## Dataset extract:

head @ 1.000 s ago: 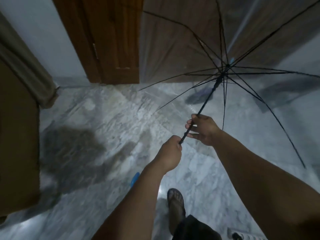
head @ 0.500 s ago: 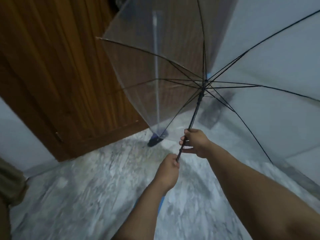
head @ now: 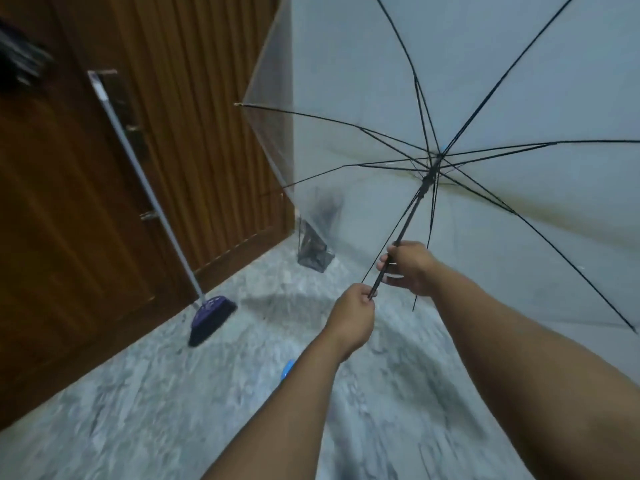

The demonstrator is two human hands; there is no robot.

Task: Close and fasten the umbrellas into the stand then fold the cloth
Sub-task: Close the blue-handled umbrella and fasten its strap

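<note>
You hold a clear umbrella (head: 467, 98), fully open, out ahead of you; its canopy fills the view from twelve to three o'clock. Your left hand (head: 353, 320) is fisted round the bottom end of the black shaft (head: 408, 220), which steadies it. Your right hand (head: 410, 268) grips the shaft just above, fingers curled round it, at about two o'clock from the left. That placement looks chosen so the upper hand can work the runner (head: 427, 181), which sits higher up, near the hub where the ribs meet, while the lower hand braces.

At eleven o'clock from your hands, a dark mesh stand (head: 313, 251) sits on the marble floor (head: 173, 393) against the pale wall (head: 346, 46), partly seen through the canopy. It holds something dark, too blurred to name. The umbrella is well apart from it and not yet closed.

At nine o'clock a broom (head: 211, 318) leans against a wooden door (head: 194, 116). A small blue object (head: 288, 368) shows beside your left forearm. The spread canopy will likely catch on the wall or door unless you collapse it first. No cloth is in view.
</note>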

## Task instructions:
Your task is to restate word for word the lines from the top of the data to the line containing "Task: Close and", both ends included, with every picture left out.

## Answer section:
head @ 1.000 s ago: 
head @ 0.500 s ago: 
head @ now: 

The demonstrator is two human hands; there is no robot.

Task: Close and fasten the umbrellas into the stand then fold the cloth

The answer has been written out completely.